■ **YOUR INSTRUCTIONS**
Data follows below. Repeat exactly the lines between the line holding "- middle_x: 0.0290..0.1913" and the line holding "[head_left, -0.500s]", inclusive, and nothing more; drop pictures.

■ **AVAILABLE DATA**
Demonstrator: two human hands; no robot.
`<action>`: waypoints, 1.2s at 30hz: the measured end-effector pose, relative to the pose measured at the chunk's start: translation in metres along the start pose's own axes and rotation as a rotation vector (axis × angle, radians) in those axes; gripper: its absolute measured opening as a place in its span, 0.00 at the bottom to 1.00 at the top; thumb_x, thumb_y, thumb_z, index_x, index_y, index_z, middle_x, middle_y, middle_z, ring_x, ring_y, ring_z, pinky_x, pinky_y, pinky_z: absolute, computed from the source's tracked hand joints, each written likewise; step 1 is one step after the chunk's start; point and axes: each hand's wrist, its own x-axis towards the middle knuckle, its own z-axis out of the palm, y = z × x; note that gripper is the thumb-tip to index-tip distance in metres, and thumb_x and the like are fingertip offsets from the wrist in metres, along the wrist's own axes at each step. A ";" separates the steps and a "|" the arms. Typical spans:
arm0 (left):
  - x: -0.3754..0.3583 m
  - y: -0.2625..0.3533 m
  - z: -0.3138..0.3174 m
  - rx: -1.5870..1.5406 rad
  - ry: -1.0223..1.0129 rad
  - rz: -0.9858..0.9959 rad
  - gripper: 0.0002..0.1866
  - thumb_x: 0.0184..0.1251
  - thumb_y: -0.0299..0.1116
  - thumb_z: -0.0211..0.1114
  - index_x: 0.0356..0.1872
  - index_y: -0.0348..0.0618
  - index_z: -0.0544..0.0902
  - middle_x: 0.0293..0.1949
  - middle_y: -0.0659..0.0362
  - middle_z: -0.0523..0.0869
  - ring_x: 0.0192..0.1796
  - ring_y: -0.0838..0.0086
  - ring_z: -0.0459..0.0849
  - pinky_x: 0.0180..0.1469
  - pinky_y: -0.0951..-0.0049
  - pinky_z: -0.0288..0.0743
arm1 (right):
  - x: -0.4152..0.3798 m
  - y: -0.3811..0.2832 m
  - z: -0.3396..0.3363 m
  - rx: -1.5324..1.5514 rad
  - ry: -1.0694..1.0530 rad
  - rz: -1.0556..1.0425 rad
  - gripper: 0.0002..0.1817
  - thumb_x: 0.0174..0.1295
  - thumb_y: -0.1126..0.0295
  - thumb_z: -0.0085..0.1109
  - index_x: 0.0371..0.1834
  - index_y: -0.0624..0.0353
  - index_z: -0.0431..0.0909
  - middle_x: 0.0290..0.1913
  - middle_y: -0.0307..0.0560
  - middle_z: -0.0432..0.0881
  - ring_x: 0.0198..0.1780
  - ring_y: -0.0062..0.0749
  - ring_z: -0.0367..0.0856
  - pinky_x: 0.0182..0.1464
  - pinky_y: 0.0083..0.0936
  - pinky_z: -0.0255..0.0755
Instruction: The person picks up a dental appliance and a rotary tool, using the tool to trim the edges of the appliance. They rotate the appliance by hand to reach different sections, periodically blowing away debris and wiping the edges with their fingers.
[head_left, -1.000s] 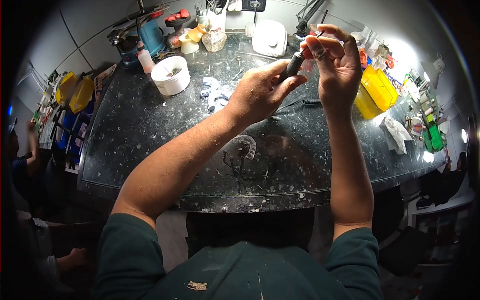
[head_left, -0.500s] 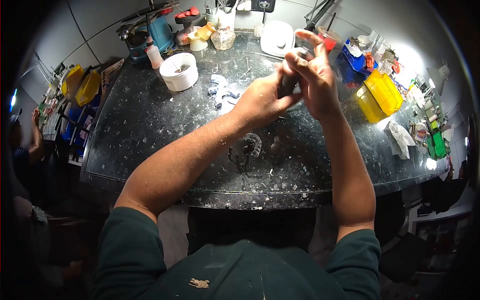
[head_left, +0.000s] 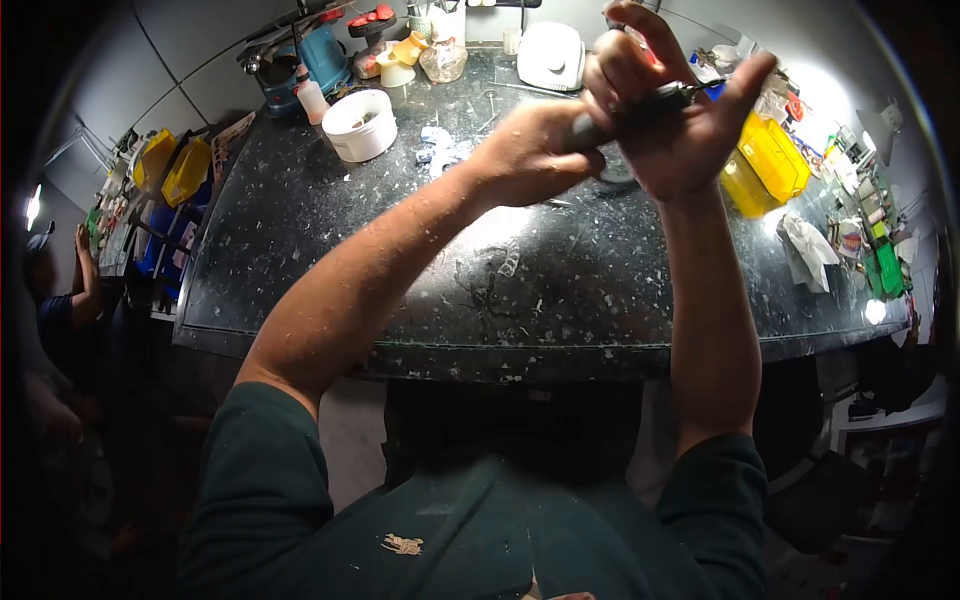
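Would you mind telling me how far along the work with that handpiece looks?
Done: a clear dental tray lies on the dusty worktop. In hand: the left hand grips a dark handpiece while the right hand closes around its tip. Left: what sits at the tip is hidden, so the remainder cannot be judged.

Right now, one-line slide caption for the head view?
Both hands raised over a speckled dark worktop: left hand grips a dark handheld tool, right hand wraps around its front end.
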 end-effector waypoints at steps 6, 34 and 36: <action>0.032 0.033 -0.047 1.025 -0.005 0.527 0.14 0.55 0.29 0.69 0.42 0.43 0.79 0.32 0.55 0.82 0.40 0.58 0.84 0.45 0.57 0.75 | -0.007 0.011 -0.051 -0.541 0.190 0.518 0.29 0.72 0.39 0.52 0.37 0.57 0.82 0.27 0.31 0.77 0.24 0.12 0.71 0.25 0.13 0.64; -0.070 0.053 -0.052 0.793 -0.504 -0.157 0.21 0.58 0.33 0.76 0.54 0.56 0.87 0.59 0.58 0.79 0.67 0.60 0.71 0.71 0.57 0.66 | -0.028 0.061 -0.116 -0.515 0.721 0.096 0.12 0.61 0.63 0.67 0.46 0.54 0.88 0.32 0.32 0.79 0.34 0.14 0.76 0.35 0.13 0.75; -0.075 0.052 -0.046 0.823 -0.520 -0.107 0.20 0.58 0.31 0.76 0.53 0.56 0.87 0.58 0.59 0.80 0.67 0.59 0.71 0.71 0.57 0.67 | -0.029 0.062 -0.109 -0.567 0.689 0.084 0.12 0.62 0.63 0.66 0.45 0.55 0.88 0.33 0.32 0.79 0.35 0.14 0.76 0.34 0.13 0.75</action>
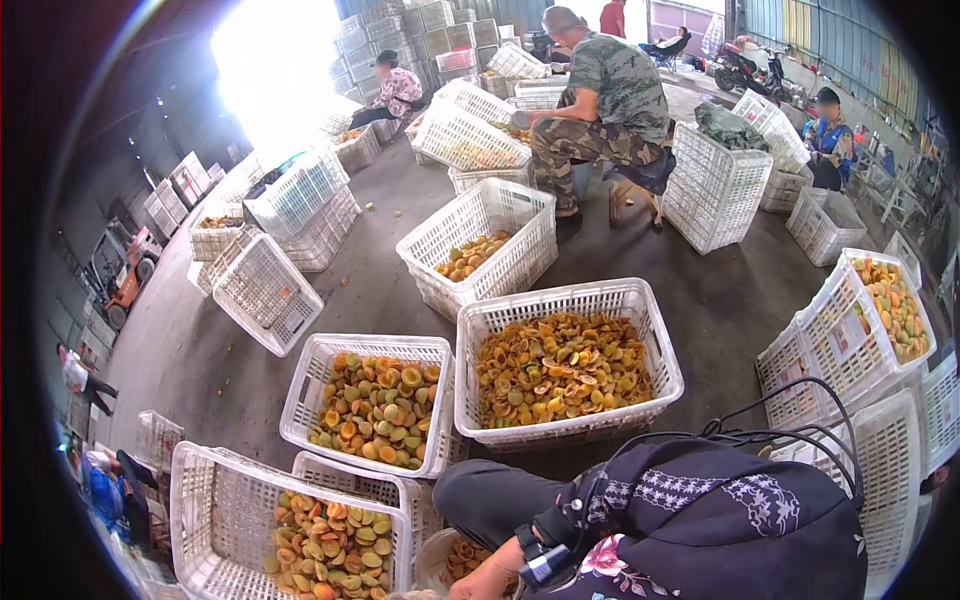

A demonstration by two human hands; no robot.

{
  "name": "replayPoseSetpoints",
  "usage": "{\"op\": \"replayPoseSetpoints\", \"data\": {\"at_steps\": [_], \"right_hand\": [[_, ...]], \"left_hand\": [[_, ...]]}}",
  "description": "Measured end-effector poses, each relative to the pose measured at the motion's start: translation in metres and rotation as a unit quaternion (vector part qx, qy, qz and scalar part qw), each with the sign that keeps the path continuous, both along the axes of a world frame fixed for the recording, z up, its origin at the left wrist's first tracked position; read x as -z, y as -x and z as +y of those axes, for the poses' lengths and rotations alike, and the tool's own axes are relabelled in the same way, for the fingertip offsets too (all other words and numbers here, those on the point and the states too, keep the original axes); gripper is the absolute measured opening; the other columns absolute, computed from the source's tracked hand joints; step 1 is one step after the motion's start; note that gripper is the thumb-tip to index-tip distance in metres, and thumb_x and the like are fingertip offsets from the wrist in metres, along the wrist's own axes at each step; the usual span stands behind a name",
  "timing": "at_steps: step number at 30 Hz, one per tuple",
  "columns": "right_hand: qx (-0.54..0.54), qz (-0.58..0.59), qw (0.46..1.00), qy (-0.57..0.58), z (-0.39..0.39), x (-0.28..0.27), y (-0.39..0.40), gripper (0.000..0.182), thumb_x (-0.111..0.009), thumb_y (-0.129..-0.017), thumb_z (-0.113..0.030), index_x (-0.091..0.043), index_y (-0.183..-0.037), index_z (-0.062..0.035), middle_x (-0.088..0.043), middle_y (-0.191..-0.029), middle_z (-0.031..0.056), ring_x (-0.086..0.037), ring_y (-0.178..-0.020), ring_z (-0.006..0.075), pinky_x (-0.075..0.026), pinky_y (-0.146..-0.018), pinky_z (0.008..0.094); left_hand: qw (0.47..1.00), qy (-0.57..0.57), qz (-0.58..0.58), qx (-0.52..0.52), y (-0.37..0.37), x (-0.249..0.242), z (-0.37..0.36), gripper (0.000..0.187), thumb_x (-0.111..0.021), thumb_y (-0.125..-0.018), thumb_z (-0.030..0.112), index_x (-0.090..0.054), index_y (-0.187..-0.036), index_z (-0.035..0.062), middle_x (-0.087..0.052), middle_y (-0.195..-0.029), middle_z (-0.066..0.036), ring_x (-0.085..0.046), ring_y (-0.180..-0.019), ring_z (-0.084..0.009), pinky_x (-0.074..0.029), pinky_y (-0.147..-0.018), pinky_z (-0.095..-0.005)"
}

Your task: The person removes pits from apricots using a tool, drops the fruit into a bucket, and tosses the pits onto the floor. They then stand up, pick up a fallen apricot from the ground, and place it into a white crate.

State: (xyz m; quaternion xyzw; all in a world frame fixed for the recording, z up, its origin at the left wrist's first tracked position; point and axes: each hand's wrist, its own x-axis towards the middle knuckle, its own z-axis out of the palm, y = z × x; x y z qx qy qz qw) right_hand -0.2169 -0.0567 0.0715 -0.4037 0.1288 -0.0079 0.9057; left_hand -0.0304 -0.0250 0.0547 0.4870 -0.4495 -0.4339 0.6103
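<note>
My grip: one hand [490, 578] is showing, fingers hidden, can't tell if it's closing; it's reaching left into the near bowl [445, 560] of fruit halves.

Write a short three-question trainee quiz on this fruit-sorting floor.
1. True or false: the crate of halved fruit straight ahead is white plastic.
2. What is the visible hand touching? A) a bowl of fruit B) a knife C) a forklift
3. Fill in: the seated person in camouflage works among ___ crates.

Key: 1 true. 2 A, the bowl of fruit. 3 white.
</note>
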Motion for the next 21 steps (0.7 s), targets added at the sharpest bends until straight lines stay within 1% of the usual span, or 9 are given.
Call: {"op": "replayPoseSetpoints", "data": {"at_steps": [2,6,9,13,14,15,16,19,21], "right_hand": [[0.086,-0.012,0.979,0.184,0.003,0.019,-0.008,0.018,-0.062,-0.094,-0.020,-0.057,-0.104,-0.0060,-0.049,-0.068,0.0039,-0.048,-0.058,0.0152,-0.037,-0.050,0.0296],[0.242,-0.035,0.818,0.521,0.012,0.053,-0.022,0.026,-0.069,-0.084,-0.021,-0.059,-0.098,-0.0016,-0.062,-0.080,0.0264,-0.064,-0.077,0.0401,-0.049,-0.067,0.0489],[0.211,-0.005,0.775,0.595,0.015,0.045,-0.017,0.024,-0.063,-0.087,-0.022,-0.057,-0.090,0.0005,-0.060,-0.075,0.0279,-0.061,-0.073,0.0450,-0.048,-0.064,0.0503],[0.151,0.171,0.745,0.627,0.006,0.103,-0.015,0.023,-0.050,-0.096,-0.026,-0.059,-0.107,-0.0084,-0.064,-0.082,0.0170,-0.064,-0.083,0.0307,-0.052,-0.079,0.0389],[0.219,0.206,0.884,0.358,0.002,0.150,-0.018,0.029,-0.046,-0.098,-0.029,-0.064,-0.107,-0.0068,-0.067,-0.088,0.0154,-0.065,-0.087,0.0250,-0.052,-0.082,0.0348],[0.242,0.195,0.866,0.391,0.002,0.149,-0.003,0.034,-0.045,-0.100,-0.030,-0.065,-0.105,-0.0037,-0.068,-0.093,0.0169,-0.065,-0.088,0.0248,-0.053,-0.081,0.0345],[0.286,0.196,0.857,0.382,0.004,0.126,-0.004,0.036,-0.046,-0.100,-0.031,-0.064,-0.104,-0.0007,-0.068,-0.089,0.0167,-0.065,-0.082,0.0279,-0.053,-0.077,0.0358],[0.124,0.290,0.676,0.666,-0.004,0.078,-0.013,0.014,-0.055,-0.086,-0.014,-0.061,-0.082,-0.0021,-0.065,-0.069,0.0183,-0.066,-0.065,0.0362,-0.052,-0.054,0.0453],[0.105,0.271,0.722,0.628,-0.011,0.061,-0.016,0.018,-0.061,-0.081,-0.016,-0.058,-0.091,-0.0012,-0.064,-0.070,0.0206,-0.065,-0.070,0.0407,-0.051,-0.061,0.0499]], "left_hand": [[0.986,-0.043,0.159,0.017,-0.002,0.010,-0.005,0.024,-0.054,-0.096,0.028,-0.059,-0.101,0.0047,-0.059,-0.077,-0.007,-0.056,-0.069,-0.0199,-0.046,-0.062,-0.0333],[0.994,-0.058,0.076,-0.049,0.006,0.000,-0.009,0.024,-0.059,-0.090,0.024,-0.059,-0.101,0.0023,-0.061,-0.083,-0.011,-0.058,-0.076,-0.0242,-0.047,-0.069,-0.0365],[0.994,-0.050,0.023,-0.089,0.008,-0.005,-0.013,0.026,-0.063,-0.085,0.020,-0.060,-0.102,0.0006,-0.062,-0.088,-0.013,-0.059,-0.081,-0.0275,-0.048,-0.074,-0.0389],[0.950,0.032,-0.223,-0.216,-0.008,0.001,-0.022,0.030,-0.068,-0.079,0.016,-0.061,-0.102,-0.0018,-0.064,-0.095,-0.017,-0.060,-0.088,-0.0319,-0.049,-0.081,-0.0421],[0.916,0.063,-0.296,-0.265,-0.015,0.010,-0.016,0.031,-0.069,-0.078,0.015,-0.061,-0.103,-0.0024,-0.064,-0.097,-0.018,-0.061,-0.089,-0.0330,-0.049,-0.082,-0.0429],[0.827,-0.022,-0.510,-0.237,-0.025,0.005,0.001,0.046,-0.073,-0.078,0.015,-0.058,-0.116,-0.0053,-0.065,-0.108,-0.021,-0.061,-0.096,-0.0348,-0.049,-0.088,-0.0410],[0.874,-0.045,-0.428,-0.225,-0.035,0.022,0.002,0.049,-0.074,-0.075,0.012,-0.057,-0.117,-0.0047,-0.063,-0.110,-0.022,-0.060,-0.098,-0.0366,-0.048,-0.090,-0.0415],[0.854,-0.043,-0.480,-0.196,-0.036,0.042,0.023,0.041,-0.067,-0.080,0.007,-0.056,-0.118,-0.0029,-0.062,-0.111,-0.020,-0.061,-0.100,-0.0337,-0.050,-0.089,-0.0401],[0.977,-0.084,0.056,-0.189,-0.020,0.051,0.023,0.021,-0.053,-0.098,0.019,-0.059,-0.109,0.0023,-0.064,-0.094,-0.009,-0.062,-0.076,-0.0152,-0.050,-0.054,-0.0264]]}}
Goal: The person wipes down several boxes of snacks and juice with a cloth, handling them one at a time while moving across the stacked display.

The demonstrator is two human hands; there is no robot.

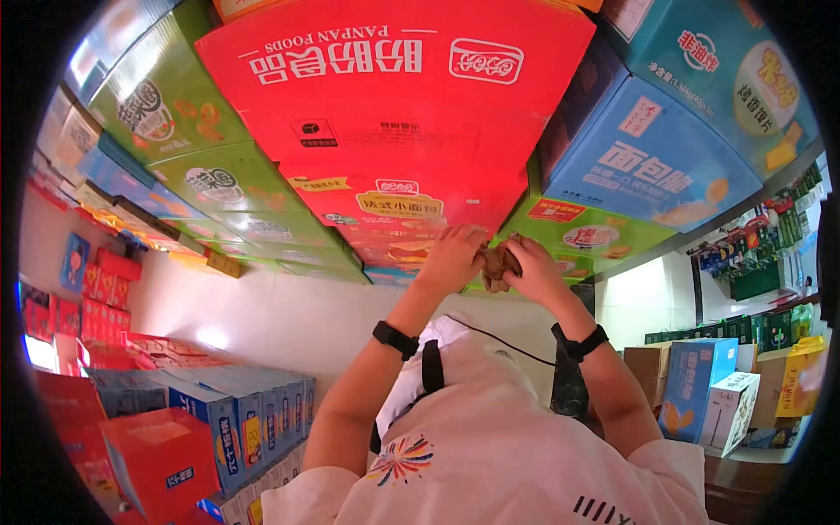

■ **EXERCISE RESPONSE**
  - middle_x: 0.0290..0.1913
  - middle_y: -0.0307..0.0560
  - middle_z: -0.0432..0.0881
  - ring_x: 0.0198..0.1780
  - ring_y: -0.0062..0.0749
  - ring_z: -0.0367..0.0856
  - pinky_x: 0.0182..0.1464
  - pinky_y: 0.0083..0.0936
  - pinky_z: -0.0255..0.0755
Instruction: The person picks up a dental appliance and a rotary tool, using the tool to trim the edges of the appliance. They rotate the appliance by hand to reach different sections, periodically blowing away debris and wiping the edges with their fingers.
[head_left, -1.000s] 
[head_left, -0.500s] 

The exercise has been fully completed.